### ACTIVITY
Take the listing from its first line through the line that contains "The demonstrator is" and please retype those lines exactly, leaving out the pictures.

### DATA EXTRACT

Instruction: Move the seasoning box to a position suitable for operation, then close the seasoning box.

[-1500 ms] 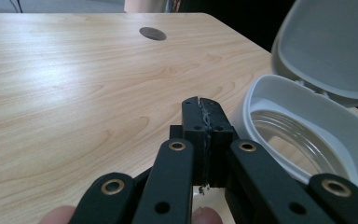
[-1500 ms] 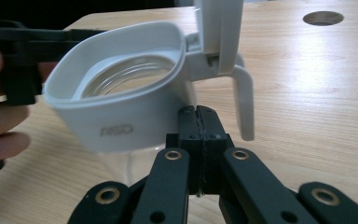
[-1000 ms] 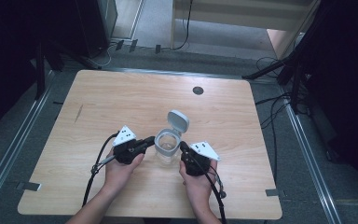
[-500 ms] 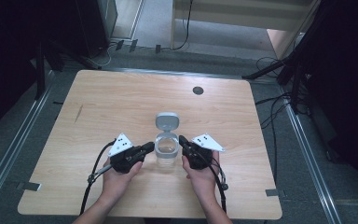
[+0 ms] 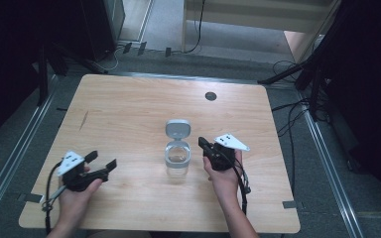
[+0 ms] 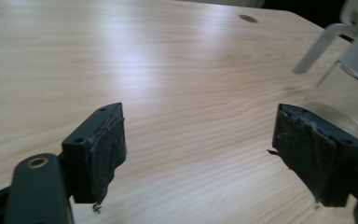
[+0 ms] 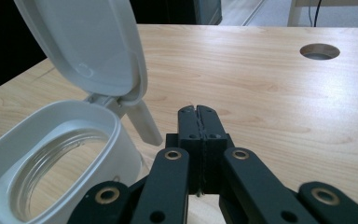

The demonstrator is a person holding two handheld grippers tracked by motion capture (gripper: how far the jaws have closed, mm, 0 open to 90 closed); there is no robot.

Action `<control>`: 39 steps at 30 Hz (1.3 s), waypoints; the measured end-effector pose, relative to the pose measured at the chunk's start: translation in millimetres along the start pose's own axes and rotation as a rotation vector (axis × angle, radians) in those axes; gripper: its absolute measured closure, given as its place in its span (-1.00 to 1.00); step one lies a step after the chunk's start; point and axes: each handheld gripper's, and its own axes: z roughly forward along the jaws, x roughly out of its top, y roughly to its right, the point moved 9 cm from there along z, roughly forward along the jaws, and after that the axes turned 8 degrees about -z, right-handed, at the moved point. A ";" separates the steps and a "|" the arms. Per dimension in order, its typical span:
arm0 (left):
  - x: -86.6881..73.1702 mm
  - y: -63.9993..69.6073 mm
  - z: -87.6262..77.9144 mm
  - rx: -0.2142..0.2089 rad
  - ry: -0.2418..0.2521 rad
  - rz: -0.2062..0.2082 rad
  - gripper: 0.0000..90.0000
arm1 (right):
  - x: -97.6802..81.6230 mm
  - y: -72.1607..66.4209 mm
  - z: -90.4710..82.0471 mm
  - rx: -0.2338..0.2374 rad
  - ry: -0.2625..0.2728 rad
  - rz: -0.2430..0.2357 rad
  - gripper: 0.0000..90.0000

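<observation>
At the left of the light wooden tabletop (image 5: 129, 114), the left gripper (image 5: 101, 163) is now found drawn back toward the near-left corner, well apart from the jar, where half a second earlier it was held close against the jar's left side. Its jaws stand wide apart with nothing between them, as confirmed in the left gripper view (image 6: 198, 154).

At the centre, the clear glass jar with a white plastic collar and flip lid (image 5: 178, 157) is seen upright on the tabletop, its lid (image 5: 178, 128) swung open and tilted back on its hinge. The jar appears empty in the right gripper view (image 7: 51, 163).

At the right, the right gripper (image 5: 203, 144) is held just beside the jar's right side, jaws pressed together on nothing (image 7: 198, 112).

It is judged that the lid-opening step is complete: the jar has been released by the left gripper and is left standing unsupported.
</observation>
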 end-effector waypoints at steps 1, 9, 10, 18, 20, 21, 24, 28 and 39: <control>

### RESPONSE BOX
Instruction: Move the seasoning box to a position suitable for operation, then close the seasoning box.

[-1500 ms] 
[-1500 ms] 
[-1000 ms] 
[-500 ms] 
[+0 ms] 
[+0 ms] 
[+0 ms] 

The demonstrator is a person holding two handheld grippers tracked by motion capture (gripper: how far the jaws have closed, mm, 0 open to 90 closed); there is no robot.

This completes the output for the exercise.